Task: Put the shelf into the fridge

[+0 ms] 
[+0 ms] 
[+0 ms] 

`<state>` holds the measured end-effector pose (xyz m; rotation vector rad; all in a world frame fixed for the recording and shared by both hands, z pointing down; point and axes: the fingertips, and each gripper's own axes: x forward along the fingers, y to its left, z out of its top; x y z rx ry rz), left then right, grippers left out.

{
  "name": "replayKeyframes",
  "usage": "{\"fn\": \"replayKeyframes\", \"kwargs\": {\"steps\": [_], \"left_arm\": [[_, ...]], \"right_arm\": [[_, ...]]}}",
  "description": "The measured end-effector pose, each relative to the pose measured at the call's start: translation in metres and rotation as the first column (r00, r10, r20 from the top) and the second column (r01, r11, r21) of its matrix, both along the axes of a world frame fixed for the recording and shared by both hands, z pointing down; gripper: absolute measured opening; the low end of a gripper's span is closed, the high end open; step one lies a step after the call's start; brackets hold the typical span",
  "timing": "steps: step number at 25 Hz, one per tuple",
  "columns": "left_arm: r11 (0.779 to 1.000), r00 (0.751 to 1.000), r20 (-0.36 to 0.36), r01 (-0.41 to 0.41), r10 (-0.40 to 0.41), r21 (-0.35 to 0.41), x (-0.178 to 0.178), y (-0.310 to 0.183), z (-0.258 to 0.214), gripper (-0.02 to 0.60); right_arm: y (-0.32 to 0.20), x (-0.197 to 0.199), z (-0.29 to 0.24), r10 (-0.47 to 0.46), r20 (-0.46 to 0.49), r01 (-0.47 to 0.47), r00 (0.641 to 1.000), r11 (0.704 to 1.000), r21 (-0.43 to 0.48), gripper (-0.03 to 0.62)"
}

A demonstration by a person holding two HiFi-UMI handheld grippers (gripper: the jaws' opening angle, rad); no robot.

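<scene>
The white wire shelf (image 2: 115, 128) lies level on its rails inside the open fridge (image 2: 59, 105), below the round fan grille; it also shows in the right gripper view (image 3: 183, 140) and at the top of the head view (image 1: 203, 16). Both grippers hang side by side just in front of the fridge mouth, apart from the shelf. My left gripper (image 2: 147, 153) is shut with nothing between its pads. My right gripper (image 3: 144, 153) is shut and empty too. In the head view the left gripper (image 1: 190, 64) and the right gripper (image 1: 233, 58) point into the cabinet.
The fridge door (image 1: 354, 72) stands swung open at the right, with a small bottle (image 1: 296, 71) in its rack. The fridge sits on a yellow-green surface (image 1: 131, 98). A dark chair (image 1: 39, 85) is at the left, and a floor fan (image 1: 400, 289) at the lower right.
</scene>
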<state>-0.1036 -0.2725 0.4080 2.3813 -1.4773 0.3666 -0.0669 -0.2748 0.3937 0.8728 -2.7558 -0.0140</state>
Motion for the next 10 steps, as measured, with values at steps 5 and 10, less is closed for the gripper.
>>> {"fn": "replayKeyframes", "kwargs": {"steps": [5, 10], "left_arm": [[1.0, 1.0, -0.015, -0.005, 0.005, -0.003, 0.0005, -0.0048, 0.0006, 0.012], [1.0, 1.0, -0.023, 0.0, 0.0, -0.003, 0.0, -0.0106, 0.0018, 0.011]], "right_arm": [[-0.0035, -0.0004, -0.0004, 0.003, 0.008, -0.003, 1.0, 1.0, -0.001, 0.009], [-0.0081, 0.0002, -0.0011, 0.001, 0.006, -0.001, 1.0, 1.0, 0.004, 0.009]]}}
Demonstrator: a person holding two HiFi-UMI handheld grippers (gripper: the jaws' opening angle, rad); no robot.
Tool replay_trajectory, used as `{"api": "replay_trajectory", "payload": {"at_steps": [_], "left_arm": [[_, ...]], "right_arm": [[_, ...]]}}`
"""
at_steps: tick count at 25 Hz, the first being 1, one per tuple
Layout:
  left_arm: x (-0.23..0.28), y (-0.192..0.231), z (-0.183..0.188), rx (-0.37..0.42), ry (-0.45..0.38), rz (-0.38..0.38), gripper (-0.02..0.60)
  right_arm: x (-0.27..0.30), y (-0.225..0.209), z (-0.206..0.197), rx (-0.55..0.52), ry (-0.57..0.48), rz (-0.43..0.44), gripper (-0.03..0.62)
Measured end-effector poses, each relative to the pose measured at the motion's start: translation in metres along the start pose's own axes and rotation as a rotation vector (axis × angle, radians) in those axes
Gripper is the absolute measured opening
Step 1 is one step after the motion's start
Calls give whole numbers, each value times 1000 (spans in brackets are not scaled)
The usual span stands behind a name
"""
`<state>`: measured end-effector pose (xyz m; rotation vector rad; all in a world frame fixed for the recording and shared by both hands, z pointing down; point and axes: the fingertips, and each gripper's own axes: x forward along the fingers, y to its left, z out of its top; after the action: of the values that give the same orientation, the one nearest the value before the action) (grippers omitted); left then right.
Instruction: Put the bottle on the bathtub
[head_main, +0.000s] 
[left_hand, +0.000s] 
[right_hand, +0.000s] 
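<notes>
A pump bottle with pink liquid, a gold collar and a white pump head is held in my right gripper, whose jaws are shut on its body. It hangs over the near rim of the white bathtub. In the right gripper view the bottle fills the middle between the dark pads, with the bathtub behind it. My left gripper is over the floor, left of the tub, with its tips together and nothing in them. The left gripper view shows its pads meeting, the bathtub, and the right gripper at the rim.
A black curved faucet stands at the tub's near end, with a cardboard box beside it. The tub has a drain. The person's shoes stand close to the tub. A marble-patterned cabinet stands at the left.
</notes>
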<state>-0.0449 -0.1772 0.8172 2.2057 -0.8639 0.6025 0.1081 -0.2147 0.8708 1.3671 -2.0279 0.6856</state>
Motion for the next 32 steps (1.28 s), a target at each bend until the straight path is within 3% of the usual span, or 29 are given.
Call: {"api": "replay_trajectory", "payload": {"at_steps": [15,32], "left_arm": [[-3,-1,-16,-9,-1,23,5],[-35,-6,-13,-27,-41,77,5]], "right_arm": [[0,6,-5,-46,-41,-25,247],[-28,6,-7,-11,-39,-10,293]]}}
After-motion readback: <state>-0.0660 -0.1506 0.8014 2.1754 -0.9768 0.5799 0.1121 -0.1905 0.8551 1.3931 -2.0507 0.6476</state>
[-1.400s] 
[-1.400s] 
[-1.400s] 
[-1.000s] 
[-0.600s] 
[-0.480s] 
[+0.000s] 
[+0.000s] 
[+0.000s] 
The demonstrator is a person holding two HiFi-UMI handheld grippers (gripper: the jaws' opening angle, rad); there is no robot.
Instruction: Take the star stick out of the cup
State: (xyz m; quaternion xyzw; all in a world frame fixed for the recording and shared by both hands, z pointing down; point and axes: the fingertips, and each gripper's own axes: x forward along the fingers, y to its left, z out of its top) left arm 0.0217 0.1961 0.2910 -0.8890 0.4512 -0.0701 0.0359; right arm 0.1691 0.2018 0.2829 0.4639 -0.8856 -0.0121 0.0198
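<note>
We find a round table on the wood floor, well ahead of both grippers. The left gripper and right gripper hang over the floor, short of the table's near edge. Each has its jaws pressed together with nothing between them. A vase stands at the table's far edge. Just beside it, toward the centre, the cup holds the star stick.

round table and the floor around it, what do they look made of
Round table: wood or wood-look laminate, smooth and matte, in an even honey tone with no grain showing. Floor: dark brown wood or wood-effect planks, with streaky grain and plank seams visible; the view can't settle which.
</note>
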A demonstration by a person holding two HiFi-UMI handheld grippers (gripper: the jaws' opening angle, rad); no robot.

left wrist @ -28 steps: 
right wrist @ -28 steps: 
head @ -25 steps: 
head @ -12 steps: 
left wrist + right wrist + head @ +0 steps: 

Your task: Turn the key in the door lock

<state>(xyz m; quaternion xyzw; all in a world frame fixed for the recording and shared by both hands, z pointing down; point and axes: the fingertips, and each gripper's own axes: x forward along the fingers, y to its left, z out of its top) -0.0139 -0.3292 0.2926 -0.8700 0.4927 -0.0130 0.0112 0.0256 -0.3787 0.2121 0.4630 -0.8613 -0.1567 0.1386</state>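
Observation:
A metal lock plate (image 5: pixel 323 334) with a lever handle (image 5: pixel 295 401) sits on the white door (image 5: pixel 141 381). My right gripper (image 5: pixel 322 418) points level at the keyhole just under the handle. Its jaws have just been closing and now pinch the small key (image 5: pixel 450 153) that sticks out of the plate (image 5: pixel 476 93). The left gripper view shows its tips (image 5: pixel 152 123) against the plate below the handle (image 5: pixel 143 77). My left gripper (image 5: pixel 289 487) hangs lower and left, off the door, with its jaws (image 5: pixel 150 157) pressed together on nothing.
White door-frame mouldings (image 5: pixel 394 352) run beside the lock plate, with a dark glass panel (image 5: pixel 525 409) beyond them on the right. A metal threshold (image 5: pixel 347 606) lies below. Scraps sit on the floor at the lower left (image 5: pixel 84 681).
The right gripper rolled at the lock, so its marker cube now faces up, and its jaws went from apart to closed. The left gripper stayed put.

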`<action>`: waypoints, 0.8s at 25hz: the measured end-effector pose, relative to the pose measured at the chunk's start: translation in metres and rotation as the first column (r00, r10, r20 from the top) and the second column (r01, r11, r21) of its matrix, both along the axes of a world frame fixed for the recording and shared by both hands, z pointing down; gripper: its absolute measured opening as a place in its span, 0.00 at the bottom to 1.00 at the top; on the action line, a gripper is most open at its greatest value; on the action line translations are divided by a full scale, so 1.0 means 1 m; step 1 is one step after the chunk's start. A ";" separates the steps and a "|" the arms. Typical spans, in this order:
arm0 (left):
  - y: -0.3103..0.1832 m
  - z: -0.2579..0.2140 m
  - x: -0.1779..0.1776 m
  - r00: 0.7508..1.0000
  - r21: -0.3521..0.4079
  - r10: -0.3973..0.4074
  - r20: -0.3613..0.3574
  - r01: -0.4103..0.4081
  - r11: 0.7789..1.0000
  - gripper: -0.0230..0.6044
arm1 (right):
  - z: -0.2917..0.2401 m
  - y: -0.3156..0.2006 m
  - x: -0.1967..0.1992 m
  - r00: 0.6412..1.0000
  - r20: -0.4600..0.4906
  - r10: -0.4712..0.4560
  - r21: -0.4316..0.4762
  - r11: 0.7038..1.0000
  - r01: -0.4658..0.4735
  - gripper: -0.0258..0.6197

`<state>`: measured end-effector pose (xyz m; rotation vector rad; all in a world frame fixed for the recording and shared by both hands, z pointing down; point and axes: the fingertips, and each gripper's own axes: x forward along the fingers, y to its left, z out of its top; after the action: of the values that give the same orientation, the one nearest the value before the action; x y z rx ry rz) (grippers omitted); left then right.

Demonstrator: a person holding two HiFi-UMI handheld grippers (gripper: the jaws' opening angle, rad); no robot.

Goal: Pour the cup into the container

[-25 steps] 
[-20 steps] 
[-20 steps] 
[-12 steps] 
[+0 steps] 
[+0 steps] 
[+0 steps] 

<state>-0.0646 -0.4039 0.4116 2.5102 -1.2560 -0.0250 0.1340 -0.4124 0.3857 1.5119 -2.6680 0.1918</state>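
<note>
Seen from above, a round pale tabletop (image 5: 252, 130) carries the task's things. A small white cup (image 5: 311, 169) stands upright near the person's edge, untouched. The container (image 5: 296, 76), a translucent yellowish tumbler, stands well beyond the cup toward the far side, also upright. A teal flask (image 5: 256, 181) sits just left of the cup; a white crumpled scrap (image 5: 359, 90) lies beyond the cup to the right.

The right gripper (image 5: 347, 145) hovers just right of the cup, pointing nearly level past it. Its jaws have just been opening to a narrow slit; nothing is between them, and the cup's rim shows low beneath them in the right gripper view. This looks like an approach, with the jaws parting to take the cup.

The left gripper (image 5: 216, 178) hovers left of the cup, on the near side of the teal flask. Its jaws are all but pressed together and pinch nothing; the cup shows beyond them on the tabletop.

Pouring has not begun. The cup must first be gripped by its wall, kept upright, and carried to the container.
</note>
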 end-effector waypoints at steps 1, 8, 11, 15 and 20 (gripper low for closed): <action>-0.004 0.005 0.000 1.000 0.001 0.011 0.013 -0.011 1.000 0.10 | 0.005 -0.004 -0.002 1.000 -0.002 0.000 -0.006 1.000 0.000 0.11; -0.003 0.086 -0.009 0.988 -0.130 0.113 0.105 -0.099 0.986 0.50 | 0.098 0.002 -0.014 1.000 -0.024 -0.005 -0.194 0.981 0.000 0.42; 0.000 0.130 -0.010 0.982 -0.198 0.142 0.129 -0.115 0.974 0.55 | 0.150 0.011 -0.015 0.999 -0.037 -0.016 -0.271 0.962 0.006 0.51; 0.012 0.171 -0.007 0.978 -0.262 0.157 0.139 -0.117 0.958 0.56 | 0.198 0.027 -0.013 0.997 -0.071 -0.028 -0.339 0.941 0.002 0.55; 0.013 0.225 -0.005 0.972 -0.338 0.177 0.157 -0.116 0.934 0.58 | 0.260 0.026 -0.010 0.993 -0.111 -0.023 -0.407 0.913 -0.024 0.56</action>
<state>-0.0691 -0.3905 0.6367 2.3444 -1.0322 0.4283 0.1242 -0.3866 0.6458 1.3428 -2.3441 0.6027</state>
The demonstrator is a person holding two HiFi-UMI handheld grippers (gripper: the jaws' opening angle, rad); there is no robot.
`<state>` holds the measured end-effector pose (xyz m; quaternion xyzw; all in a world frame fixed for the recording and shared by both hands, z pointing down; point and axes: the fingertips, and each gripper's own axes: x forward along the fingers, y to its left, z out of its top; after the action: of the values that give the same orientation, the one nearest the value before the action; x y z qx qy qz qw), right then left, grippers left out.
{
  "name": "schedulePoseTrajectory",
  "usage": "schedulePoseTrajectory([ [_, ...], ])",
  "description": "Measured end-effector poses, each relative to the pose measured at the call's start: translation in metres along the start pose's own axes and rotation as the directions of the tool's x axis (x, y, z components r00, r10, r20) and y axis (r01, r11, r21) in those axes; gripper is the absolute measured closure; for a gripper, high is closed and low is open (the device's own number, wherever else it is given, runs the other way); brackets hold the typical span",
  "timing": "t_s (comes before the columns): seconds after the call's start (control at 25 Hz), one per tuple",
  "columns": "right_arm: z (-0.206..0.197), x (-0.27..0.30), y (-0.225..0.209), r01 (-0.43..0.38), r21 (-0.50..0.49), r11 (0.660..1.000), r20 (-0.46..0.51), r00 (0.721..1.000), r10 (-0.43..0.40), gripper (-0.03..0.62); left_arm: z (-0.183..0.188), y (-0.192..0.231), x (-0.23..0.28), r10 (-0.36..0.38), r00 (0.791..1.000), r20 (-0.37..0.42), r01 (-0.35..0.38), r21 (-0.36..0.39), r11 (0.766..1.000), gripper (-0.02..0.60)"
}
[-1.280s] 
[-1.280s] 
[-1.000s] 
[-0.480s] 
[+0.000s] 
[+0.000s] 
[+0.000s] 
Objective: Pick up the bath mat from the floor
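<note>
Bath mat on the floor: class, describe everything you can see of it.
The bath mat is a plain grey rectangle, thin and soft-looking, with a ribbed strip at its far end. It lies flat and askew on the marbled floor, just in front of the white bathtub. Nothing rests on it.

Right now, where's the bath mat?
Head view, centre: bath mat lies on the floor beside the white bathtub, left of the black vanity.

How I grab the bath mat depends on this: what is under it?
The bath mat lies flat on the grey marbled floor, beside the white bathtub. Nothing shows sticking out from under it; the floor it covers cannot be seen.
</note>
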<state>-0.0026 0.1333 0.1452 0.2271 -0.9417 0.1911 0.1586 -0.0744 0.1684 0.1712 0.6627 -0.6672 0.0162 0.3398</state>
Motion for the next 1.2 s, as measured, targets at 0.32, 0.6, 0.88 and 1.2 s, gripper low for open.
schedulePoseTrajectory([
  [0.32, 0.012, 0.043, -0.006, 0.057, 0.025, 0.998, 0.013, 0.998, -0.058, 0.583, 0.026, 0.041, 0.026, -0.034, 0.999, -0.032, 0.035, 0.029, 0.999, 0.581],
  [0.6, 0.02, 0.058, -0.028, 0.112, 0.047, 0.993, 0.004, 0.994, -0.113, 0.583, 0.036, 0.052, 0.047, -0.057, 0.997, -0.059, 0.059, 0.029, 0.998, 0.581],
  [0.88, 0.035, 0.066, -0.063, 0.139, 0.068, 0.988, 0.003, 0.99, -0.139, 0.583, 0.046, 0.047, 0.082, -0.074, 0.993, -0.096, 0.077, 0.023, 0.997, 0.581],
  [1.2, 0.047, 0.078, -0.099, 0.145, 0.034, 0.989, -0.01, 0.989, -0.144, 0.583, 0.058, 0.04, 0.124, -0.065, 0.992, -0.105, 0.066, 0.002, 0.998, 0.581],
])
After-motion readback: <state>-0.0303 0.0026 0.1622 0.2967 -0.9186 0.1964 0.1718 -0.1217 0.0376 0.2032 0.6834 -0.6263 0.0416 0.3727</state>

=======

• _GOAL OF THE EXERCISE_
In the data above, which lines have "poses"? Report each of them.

• _FINAL ANSWER_
Measured end-effector poses, each relative to the pose measured at the motion's start: translation in metres along the start pose's own axes and rotation as a rotation vector (axis × angle, radians) in those axes
  "description": "Measured end-effector poses, each relative to the pose measured at the call's start: translation in metres along the start pose's own axes and rotation as the directions of the tool's x axis (x, y, z components r00, r10, r20) and y axis (r01, r11, r21) in those axes; gripper is the absolute measured closure; for a gripper, high is closed and low is open (the device's own number, wherever else it is given, runs the other way); brackets hold the typical span",

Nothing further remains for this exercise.